The realization of the project will yield
1. scientific results into soil radon exhalation, indoor radiation environment formation, and efficiency of protective measures which can be used as scientific base to develop a set of documents for practical use as
- Concepts and Norms Underlying Population Protection against Natural Radionuclides,
- Concepts and Structure of the Monitoring System for Estimating Exposure of Population to Natural Radionuclides,
- Concepts of Radon Measurement Unification,
- Guide for Estimating Radon Hazard on Construction Sites and for Predicting Radon Intake to Buildings,
- Building Code and Instructions on Radiation-Ecological Surveys in Territories to be Populated,
- Methodological Guidelines for Selective Radiation Monitoring of Buildings, Methods of Antiradon Protection in Buildings,
- Guide for Detecting Occurrences and Measuring Activity of Natural Radionuclides in Production Areas, Dwellings, and Environment,
- Sanitary Guidelines for Rehabilitation of Natural Radionuclide-Contaminated Terrain,
- Methodological Guidelines for Testing New Building on Radiation Factors.
- Model Regional Database of Natural radiation Background Level,
- Versatile Measurement and Computation Outfit for Radon Monitoring (large-scale measurements of radon in air and waters, of soil radon exhalation, of radon emanation and diffusion in rocks, etc.),
- Set of Automated Equipment with Nuclear Track Detectors for large-scale Measurements of Integral Radon Activity Concentrations Indoors,
- Test Bench for Calibrating and Verifying Radon Radiometers (including meters of soil radon exhalation).
- Report on the Results of Combined Radiation-Ecology and Epidemiology Researches in some Regions of Russia (including Moscow Region and Caucasus Spring Water Region).
Potential role of International Cooperation
Realization of the project will give fresh impetus to the above researches and, simultaneously, make it possible to advance in resolving some key problems that would be of interest to the international scientific community.

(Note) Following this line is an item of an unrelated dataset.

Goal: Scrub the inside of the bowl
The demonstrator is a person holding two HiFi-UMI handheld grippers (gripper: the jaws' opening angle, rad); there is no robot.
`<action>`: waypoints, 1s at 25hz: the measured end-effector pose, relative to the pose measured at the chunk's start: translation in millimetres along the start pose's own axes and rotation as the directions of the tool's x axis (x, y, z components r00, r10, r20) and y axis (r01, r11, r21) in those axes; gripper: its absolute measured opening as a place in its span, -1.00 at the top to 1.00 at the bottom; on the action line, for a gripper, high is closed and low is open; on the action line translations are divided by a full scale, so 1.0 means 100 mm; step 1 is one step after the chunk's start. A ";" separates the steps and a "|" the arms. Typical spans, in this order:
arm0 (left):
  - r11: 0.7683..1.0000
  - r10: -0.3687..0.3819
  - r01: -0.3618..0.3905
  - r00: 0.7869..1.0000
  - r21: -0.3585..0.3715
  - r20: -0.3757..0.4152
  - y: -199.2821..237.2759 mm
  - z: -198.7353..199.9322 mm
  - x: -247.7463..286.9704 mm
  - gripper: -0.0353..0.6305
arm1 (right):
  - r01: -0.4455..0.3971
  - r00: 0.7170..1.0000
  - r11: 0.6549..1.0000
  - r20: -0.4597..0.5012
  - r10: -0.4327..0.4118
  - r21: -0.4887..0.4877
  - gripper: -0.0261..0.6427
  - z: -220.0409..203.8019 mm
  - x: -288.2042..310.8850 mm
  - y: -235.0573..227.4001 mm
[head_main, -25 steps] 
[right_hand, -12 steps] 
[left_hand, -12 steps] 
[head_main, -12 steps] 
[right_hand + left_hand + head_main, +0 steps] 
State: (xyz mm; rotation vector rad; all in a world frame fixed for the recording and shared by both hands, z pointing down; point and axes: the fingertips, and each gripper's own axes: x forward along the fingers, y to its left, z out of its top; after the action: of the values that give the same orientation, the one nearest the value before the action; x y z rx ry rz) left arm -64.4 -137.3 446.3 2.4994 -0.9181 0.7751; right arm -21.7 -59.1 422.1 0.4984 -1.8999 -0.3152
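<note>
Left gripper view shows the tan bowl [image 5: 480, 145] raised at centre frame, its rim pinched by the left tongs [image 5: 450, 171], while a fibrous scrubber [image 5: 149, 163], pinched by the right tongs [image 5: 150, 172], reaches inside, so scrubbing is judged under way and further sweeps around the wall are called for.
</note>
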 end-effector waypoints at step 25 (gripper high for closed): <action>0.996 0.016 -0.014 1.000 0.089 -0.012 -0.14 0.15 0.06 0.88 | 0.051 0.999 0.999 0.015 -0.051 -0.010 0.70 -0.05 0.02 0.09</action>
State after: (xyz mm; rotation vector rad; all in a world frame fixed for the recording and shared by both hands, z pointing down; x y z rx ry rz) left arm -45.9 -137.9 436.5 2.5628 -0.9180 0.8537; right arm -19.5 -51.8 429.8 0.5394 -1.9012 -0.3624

This refers, for example, to estimating the cancerogeneous effect induced by indoor occurrences of radon and its progeny, to predicting the radon hazard categories with a view to take appropriate protective measures on construction sites, to organizing a system for large-scale radiation monitoring of natural radionuclides, which will make it possible, given acceptable expenditures, to record all the places of high radon concentrations indoors and to estimate personal irradiation doses.
The participants in the project invite scientists from abroad to co-operate. In the cooperation. The experience gained all over the world can, thus, be used in full swing, and the results of the project can be realized in the interests of the international community.
The following scientific institutions may be regarded as potential collaborators.
1. Physics Research Laboratory, University of San Francisco, USA, Prof. Eugene A-Benton;
2. C-W-H GmbH, Germany, Dr. Peter Ossenkopf;
3. Lawrence Berkeley Laboratory, USA, Prof. Lev Ruzer and Richard Sextro;
4. Department of Physics, Lund Institute of Technology, Sweden, Prof. Gilbert Jonsson.
All of the scientific institutions and commercial companies that may be interested in the Project are invited to co-operate. The foreign experts in commercializing technological, methodological, and engineering developments are also invited.